Co-training partial domain adaptation networks for industrial Fault Diagnosis
This addresses the partial domain adaptation challenge for industrial fault diagnosis, offering a novel framework with practical usability, though it appears incremental in its approach.
The paper tackles the partial domain adaptation problem in industrial fault diagnosis by proposing Interactive Residual Domain Adaptation Networks (IRDAN), which uses domain-wise models with residual blocks and interactive learning to mitigate domain shift, achieving superior performance in experiments.
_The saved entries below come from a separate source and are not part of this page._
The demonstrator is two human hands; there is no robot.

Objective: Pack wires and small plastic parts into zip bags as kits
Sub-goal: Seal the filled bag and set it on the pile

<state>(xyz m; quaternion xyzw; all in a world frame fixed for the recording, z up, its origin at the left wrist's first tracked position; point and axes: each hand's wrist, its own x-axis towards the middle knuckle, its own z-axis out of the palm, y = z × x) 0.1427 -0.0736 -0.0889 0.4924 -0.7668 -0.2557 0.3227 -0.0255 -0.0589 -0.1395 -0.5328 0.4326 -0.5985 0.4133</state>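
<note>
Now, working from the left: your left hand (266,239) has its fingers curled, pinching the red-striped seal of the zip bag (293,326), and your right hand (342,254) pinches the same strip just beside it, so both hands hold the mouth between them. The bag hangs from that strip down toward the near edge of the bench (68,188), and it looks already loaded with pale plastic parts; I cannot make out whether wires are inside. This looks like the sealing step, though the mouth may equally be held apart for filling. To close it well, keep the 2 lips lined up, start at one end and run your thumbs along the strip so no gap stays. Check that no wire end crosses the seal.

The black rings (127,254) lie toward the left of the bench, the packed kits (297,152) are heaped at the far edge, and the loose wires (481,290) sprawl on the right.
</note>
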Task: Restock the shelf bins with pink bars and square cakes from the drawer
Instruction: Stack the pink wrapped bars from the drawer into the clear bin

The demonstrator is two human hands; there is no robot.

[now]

The partial domain adaptation (PDA) challenge is a prevalent issue in industrial fault diagnosis. Drawing inspiration from traditional classification settings where such partial challenge is not a concern, we propose a novel PDA framework called Interactive Residual Domain Adaptation Networks (IRDAN), which introduces domain-wise models for each domain to provide a new perspective for the PDA challenge. Each domain-wise model is equipped with a residual domain adaptation (RDA) block to mitigate the ADP problem. Additionally, we introduce a confident information flow via an interactive learning strategy, training the modules of IRDAN sequentially to avoid cross-interference. We also establish a reliable stopping criterion for selecting the best-performing model, ensuring practical usability in real-world applications. Experiments have demonstrated the superior performance of the proposed IRDAN.